El Tribunal Supremo avala el derecho de los funcionarios a una pensión extraordinaria de incapacidad por los accidentes 'in itinere'

El Tribunal Supremo estimó así los recursos de los dos funcionarios contra dos sentencias anteriores de la Audiencia Nacional que les habían denegado la pensión extraordinaria por considerar que las lesiones no se habían producido en el lugar y momento del trabajo.

En el caso del funcionario de prisiones, el accidente se produjo cuando, el 14 de octubre de 2010, se trasladó desde su domicilio al centro penitenciario de Daroca (Zaragoza) para hacerse cargo del servicio asignado al turno de tarde.

La Dirección General de Costes de Personal y Pensiones Públicas negó que el accidente se hubiera producido en el ejercicio de sus funciones, lo que fue confirmado por el Tribunal Económico Administrativo Central.

La guardia civil, por su parte, sufrió un accidente de tráfico el 11 de junio de 2014 cuando se dirigía desde su residencia habitual a su destino en la Comandancia de la Guardia Civil de Tarragona.

El Ministerio de Defensa la declaró inválida permanente por falta de aptitud psicofísica y dictaminó que no estaba relacionada con el servicio.
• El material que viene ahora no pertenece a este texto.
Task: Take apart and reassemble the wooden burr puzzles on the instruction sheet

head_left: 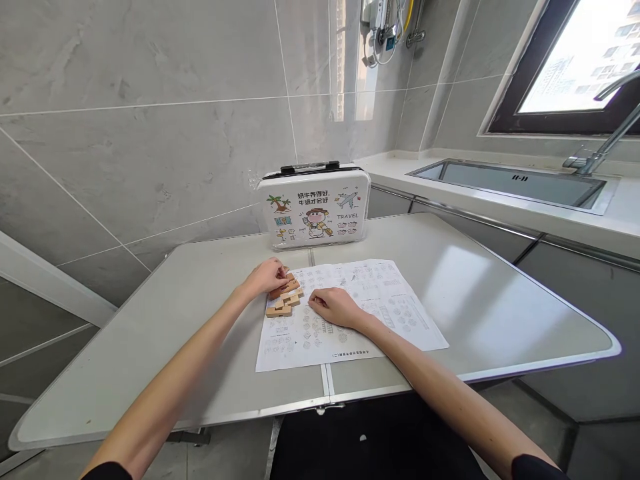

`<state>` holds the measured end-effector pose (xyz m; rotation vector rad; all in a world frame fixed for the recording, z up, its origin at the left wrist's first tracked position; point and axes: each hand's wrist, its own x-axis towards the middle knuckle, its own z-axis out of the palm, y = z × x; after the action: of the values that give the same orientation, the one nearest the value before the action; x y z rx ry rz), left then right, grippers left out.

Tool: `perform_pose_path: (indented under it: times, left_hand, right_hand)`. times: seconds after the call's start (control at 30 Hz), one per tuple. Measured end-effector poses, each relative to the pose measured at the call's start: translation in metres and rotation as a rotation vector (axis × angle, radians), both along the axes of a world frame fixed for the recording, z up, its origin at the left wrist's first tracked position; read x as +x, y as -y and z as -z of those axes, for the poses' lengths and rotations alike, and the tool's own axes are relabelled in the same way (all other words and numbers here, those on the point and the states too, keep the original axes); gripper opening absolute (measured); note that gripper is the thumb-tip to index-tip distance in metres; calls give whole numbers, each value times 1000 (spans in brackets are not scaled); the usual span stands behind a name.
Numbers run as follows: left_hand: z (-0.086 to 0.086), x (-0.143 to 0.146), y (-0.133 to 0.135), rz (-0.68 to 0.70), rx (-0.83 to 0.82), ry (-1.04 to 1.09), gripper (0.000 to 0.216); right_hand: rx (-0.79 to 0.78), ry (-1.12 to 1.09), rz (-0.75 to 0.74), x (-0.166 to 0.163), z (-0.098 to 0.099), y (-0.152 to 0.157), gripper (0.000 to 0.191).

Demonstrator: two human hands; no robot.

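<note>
Several small notched wooden blocks lie at the left edge of a large printed sheet (pixel 415 327). My left hand (pixel 266 276) reaches in from the left, its fingers bent and pinched on a reddish-brown wooden block (pixel 286 287) at the far end of the group. Its fingers partly cover the pieces there. Nearer to me are a pale wooden block (pixel 295 299) and another light block (pixel 278 311). On the sheet, just right of the blocks, rests my right hand (pixel 334 306); its fingers are curled closed, and nothing shows in them.
A white carrying case (pixel 315 210) with cartoon prints stands upright behind the sheet, against the wall. Under everything is a grey folding table (pixel 225 373) with a hinge seam down its middle. A counter with a sink (pixel 515 180) and tap runs along the right.
</note>
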<state>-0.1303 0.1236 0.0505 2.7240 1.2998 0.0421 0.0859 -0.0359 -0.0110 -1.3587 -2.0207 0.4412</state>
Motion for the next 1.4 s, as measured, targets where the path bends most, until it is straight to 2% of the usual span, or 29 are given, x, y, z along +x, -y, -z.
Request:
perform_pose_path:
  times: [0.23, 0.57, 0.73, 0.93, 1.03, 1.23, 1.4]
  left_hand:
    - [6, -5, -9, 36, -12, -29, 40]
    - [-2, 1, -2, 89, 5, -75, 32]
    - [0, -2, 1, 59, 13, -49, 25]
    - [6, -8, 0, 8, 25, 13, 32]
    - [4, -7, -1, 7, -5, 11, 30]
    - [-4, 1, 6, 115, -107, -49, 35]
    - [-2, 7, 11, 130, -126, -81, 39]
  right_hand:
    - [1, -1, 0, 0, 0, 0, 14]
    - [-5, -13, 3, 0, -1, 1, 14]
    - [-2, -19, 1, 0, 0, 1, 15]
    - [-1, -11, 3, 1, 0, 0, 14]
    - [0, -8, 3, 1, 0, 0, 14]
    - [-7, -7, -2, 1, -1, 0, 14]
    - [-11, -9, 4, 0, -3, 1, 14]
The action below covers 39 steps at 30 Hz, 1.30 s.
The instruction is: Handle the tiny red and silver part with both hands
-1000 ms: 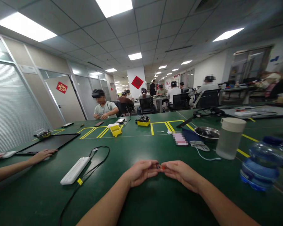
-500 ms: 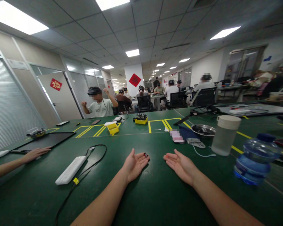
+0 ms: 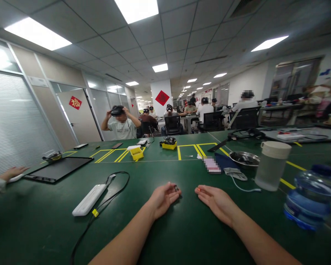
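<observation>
My left hand is just above the green table, palm turned inward. Its thumb closes toward the fingers on a small dark and silver piece, too tiny to name. Facing it across a narrow gap is my right hand, thumb against the fingers. A small orange piece shows at its fingertips; its kind cannot be made out. Left of my left hand lies a white power bank with a black cable.
At right stand a frosted cup, a blue water bottle and a metal bowl. Yellow boxes sit farther back. A black tray lies left, near another person's hand. One person sits opposite.
Both thumbs have come in toward the fingers, which were spread with palms up. The view has tilted up and shifted left. The person opposite now has both hands at their headset.
</observation>
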Motion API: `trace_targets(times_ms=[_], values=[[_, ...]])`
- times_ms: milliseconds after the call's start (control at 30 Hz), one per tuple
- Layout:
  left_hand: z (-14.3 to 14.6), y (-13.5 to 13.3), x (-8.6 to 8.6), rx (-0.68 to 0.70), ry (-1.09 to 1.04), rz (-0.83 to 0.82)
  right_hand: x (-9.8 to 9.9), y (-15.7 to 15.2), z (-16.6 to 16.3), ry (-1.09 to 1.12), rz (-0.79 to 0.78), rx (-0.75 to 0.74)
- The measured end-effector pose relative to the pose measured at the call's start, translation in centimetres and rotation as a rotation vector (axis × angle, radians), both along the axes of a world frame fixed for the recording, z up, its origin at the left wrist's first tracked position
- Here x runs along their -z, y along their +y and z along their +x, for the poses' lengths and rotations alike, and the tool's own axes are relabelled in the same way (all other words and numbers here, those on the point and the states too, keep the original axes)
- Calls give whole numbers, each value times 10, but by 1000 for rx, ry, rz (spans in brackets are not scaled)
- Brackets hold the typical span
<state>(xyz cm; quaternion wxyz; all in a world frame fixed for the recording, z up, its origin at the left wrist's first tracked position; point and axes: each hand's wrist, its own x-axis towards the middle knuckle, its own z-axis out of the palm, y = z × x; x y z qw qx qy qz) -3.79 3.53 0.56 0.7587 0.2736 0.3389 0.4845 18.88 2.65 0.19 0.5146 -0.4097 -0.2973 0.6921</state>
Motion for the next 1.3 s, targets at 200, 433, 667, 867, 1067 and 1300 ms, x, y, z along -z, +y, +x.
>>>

El Tribunal Supremo Nacional confirmó esta decisión.

El Tribunal Supremo anula ahora las decisiones judiciales y administrativas tomadas en ambos casos y establece como doctrina que “una incapacidad permanente para el servicio resultante de un accidente de automóvil sufrido por un empleado del gobierno mientras viaja hacia o desde su empleo puede ser considerada una incapacidad relacionada con el servicio” a efectos de recibir una pensión de emergencia bajo el sistema de jubilación.

Las sentencias, de las que son autores los magistrados Celsa Pico y Pablo Lucas, explican que las normas que regulan el régimen general del Mutualismo Administrativo y las normas que administra Muface remiten al régimen general de la Seguridad Social para determinar qué casos serán considerados como lesión del servicio o como consecuencia del mismo.

El Tribunal Supremo señala, por tanto, que la legislación de la Seguridad Social incluye expresamente en el ámbito de los accidentes de trabajo aquellos que se producen en el trayecto entre el lugar de residencia y el lugar de trabajo en ambos sentidos.

El Tribunal Supremo entiende, por tanto, que esta calificación de lesión “in itinere” como accidente de trabajo no altera el artículo 47.2 del Texto Refundido de la Ley de Pensiones del Estado, que establece “la prestación, salvo prueba en contrario, si la incapacidad permanente o la muerte del funcionario se produjeron en el lugar y momento del trabajo”.

El Alto Tribunal recuerda que, según la jurisprudencia de la Sala de lo Social, para que un accidente sea calificado como “in itinere” deben concurrir simultáneamente una serie de circunstancias: Que el motivo principal y directo del viaje sea el trabajo; que se produzca en el itinerario habitual y ordinario que se debe seguir para ir del domicilio al lugar de trabajo o viceversa; que el accidente se produzca dentro de un período razonable de tiempo normalmente empleado en el viaje y no se vea alterado por desviaciones o cambios temporales provocados por razones de interés especial; y que el viaje se realice en medios de transporte ordinarios.